The Opportunity for Local Players

As major oil companies gradually scale back their presence in mature wells, local junior players have a unique opportunity to take the lead in shaping their nations' energy futures. Although legacy fields may not offer the same high returns as deepwater exploration, they can provide a stable and consistent production base. At a minimum, local players can benefit from the steady operations. Many fields can be optimized for greater efficiency and profitability, presenting opportunities for local players to expand their own production capabilities. Furthermore, some fields hold untapped potential, particularly in gas production, which has often been overlooked.

A Case Study: Chappal Energies

In Nigeria, Chappal Energies is in the process of expanding its production capabilities and growth trajectory through two recent acquisitions. The first involves acquiring Equinor’s Nigerian portfolio, which includes approximately 570 million barrels of net recoverable oil equivalent (boe) resources, along with a stake in key gas assets. The second acquisition is of TotalEnergies' stake in the Niger Delta, adding 670 million boe of recoverable resources to Chappal’s portfolio and increasing the company’s net production by around 20,000 boe per day.
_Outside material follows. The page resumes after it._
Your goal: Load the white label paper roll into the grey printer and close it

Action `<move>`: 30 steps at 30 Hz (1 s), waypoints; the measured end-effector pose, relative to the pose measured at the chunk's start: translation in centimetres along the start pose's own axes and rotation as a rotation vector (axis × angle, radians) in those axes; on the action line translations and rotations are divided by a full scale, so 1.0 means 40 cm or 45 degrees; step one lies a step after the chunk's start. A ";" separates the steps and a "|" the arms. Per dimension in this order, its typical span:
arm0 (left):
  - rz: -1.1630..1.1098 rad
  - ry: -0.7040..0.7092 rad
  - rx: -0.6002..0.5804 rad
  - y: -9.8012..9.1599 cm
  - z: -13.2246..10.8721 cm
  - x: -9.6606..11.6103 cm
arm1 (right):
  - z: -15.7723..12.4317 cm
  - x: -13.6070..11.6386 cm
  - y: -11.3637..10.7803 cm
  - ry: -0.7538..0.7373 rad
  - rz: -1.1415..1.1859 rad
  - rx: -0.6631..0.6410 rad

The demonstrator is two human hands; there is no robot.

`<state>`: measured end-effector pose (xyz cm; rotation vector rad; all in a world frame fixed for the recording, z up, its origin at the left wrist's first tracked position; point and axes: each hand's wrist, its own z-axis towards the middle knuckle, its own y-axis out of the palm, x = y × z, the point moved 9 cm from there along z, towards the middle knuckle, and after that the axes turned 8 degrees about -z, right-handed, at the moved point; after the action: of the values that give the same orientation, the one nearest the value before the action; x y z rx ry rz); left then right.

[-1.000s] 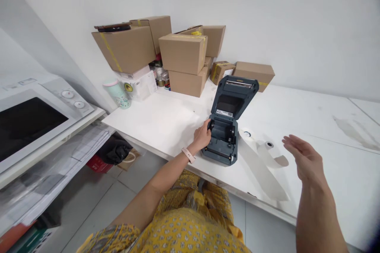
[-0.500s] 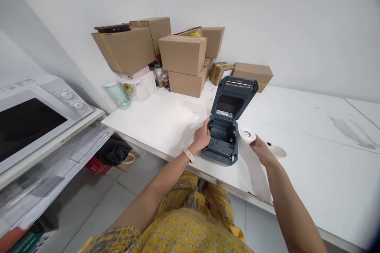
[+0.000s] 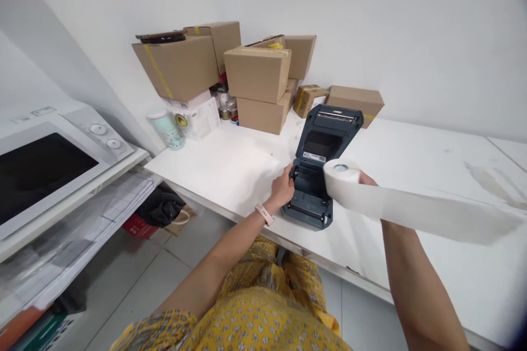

Together, these projects could potentially double Chappal’s output by the early 2030s, driven by the development of untapped discoveries, which hold an estimated 200 million boe in net recoverable resources, with gas making up a significant portion.

By taking over these mature fields, Chappal and other local companies can drive local economic growth by keeping profits and production within national borders, while simultaneously expanding their own portfolios and capabilities—without having to reinvent the well.

 

The EMsights Capital Group manages portfolios that hold debt securities issued by Seplat Energy as of 31 Dec 2024.  Portfolio securities are subject to change.